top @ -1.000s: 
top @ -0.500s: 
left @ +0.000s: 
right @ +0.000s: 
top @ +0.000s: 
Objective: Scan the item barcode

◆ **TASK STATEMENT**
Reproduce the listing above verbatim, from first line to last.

◆ **ANSWER TO THIS TASK**
top @ -1.000s: 
top @ -0.500s: 
left @ +0.000s: 
right @ +0.000s: 
top @ +0.000s: 
Objective: Scan the item barcode

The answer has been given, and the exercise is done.